WHAT IS NEEDED
Wherever a line of the data contains "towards", copy that line.

INFORMATION GIVEN
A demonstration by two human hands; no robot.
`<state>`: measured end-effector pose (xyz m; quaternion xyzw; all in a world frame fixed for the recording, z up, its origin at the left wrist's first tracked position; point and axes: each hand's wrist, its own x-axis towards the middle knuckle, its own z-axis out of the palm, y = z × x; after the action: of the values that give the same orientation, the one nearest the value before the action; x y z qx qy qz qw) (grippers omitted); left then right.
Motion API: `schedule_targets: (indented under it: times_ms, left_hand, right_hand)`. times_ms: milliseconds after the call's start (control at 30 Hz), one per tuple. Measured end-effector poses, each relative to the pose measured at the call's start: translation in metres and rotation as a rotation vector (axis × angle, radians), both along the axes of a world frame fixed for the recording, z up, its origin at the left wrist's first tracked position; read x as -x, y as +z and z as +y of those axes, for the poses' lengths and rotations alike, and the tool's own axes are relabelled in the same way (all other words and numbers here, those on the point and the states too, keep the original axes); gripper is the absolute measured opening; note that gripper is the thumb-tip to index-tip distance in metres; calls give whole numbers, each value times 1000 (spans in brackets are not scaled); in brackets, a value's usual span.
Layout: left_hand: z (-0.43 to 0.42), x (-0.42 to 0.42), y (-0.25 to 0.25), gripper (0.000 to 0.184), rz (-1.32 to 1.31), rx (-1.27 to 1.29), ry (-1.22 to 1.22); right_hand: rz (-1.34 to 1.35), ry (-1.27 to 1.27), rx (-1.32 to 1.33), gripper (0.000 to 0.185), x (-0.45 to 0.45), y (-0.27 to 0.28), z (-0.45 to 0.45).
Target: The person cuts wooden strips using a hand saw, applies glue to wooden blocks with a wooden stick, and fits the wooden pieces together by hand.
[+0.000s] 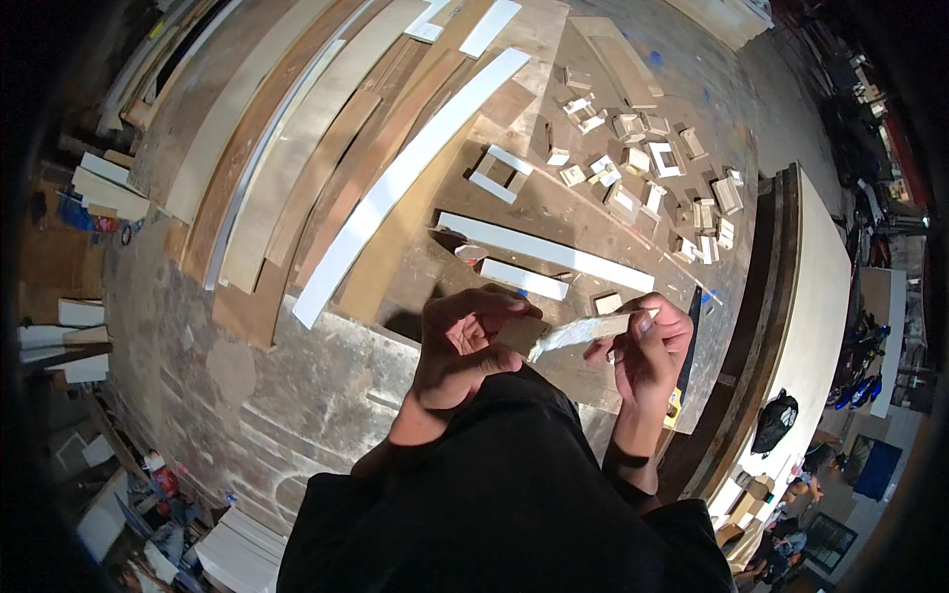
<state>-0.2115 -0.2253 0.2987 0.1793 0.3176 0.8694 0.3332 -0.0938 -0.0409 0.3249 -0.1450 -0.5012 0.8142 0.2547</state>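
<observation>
My left hand point(460, 341) is closed on a small wood block point(521, 337), pinched between thumb and fingers. My right hand point(649, 348) grips the far end of a short wood strip point(596, 327), whose near face looks smeared white. The two pieces meet in front of my chest; whether they are fixed together I cannot tell. Just beyond my hands lie a short white strip point(524, 279), a longer white strip point(549, 250) and a small loose block point(607, 303). A round-topped object point(470, 254) rests beside the strips, its kind unclear.
Long boards point(326, 168) cover the worktable's left side, with a white board point(415, 183) on top. A small rectangular frame point(501, 174) lies mid-table. Several small wood pieces point(633, 158) are scattered at the far right. A handsaw point(688, 346) lies at my right.
</observation>
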Motion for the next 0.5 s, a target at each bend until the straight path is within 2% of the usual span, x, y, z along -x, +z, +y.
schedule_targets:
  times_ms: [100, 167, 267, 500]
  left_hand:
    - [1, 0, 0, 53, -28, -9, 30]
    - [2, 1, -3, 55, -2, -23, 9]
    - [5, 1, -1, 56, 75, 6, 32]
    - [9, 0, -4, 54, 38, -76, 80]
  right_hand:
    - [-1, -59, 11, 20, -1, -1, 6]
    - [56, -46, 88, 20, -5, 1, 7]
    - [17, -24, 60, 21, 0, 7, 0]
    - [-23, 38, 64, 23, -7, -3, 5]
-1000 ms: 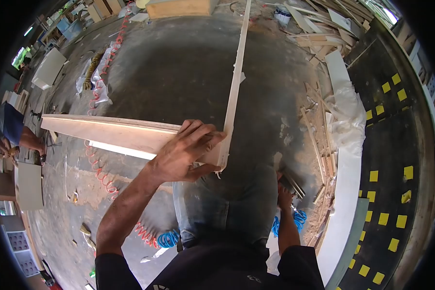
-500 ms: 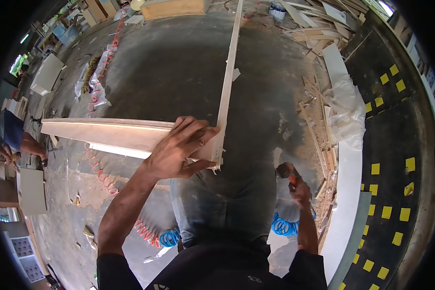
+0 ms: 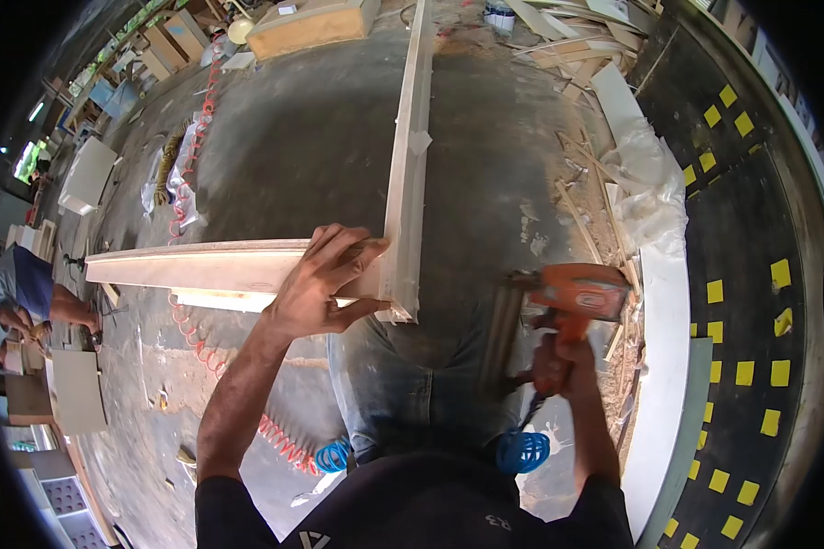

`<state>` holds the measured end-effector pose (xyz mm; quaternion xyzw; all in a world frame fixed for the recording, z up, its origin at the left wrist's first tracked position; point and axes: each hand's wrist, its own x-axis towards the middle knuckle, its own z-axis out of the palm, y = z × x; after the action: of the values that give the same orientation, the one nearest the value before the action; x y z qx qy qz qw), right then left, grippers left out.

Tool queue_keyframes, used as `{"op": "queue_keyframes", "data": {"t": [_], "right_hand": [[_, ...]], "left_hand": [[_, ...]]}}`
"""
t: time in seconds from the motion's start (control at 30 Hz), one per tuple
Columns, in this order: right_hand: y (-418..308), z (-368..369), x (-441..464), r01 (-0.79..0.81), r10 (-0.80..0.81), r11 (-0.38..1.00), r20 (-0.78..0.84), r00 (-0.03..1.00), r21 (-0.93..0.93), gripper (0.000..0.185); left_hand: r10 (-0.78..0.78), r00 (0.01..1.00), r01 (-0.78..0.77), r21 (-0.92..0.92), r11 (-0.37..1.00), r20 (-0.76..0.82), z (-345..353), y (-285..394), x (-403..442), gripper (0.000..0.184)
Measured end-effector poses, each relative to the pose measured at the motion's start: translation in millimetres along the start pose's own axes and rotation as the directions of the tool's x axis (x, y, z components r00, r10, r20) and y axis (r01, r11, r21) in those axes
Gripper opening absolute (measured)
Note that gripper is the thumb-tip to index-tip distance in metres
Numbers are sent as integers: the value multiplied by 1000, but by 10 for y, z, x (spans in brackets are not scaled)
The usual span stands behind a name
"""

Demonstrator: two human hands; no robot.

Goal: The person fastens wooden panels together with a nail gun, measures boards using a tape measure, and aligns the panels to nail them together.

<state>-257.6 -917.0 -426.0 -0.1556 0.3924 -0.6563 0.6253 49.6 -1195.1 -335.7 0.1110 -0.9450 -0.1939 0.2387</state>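
My left hand [image 3: 320, 285] is closed on the corner where two wooden boards meet, its thumb near the lower end and its fingers over the top. One pale wooden board [image 3: 192, 263] runs off to the left from that corner. The other, a long wooden strip [image 3: 401, 174], stretches away from me toward the top of the view. In my right hand [image 3: 558, 368] is an orange nail gun [image 3: 584, 291], gripped by its handle to the right of the corner and apart from the wood. Its front end is blurred by motion.
A blue coiled air hose [image 3: 524, 451] hangs below the nail gun, and a red coiled hose [image 3: 192, 339] lies on the left. Wood scraps [image 3: 577, 46] are piled at top right. A dark panel with yellow squares [image 3: 742, 274] stands right. Another person [image 3: 27, 293] works at far left.
The nail gun has come up and into fuller view as my right hand raised and turned it. My left hand and the boards sit slightly further left in the view.
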Motion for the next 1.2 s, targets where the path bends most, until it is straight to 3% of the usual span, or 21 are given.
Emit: {"op": "queue_keyframes", "data": {"t": [0.17,0.37,0.6,1.2], "right_hand": [[489,454,221,-47,16,985,179,984,166,56],[704,606,298,-13,-29,985,239,971,174,46],[725,731,267,-35,26,997,134,991,64,48],[751,687,310,-29,9,994,190,982,106,45]], "left_hand": [[23,1000,-22,40,999,-20,17,-3,7,75],[5,1000,-6,46,999,3,4,10,13,75],[13,1000,-13,55,998,3,-10,17,17,75],[3,1000,-3,53,999,0,14,-1,2,75]]}}
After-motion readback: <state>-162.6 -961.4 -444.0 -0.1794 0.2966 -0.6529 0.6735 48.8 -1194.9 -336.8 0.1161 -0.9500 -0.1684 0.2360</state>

EXERCISE RESPONSE
`<state>`: measured end-effector pose (xyz m; quaternion xyzw; all in a world frame fixed for the recording, z up, its origin at the left wrist's first tracked position; point and axes: each hand's wrist, its own x-axis towards the middle knuckle, its own z-axis out of the palm, y = z × x; after the action: of the values that give the same orientation, the one nearest the value before the action; x y z qx qy qz qw) (grippers omitted); left then right.
`<state>` holds the measured end-effector pose (xyz mm; quaternion xyzw; all in a world frame fixed for the recording, z up, its origin at the left wrist's first tracked position; point and axes: each hand's wrist, its own x-axis towards the middle knuckle, its own z-axis out of the palm, y = z × x; after the action: of the values that give the same orientation, the one nearest the value before the action; x y z qx qy qz qw), right then left, grippers left out.

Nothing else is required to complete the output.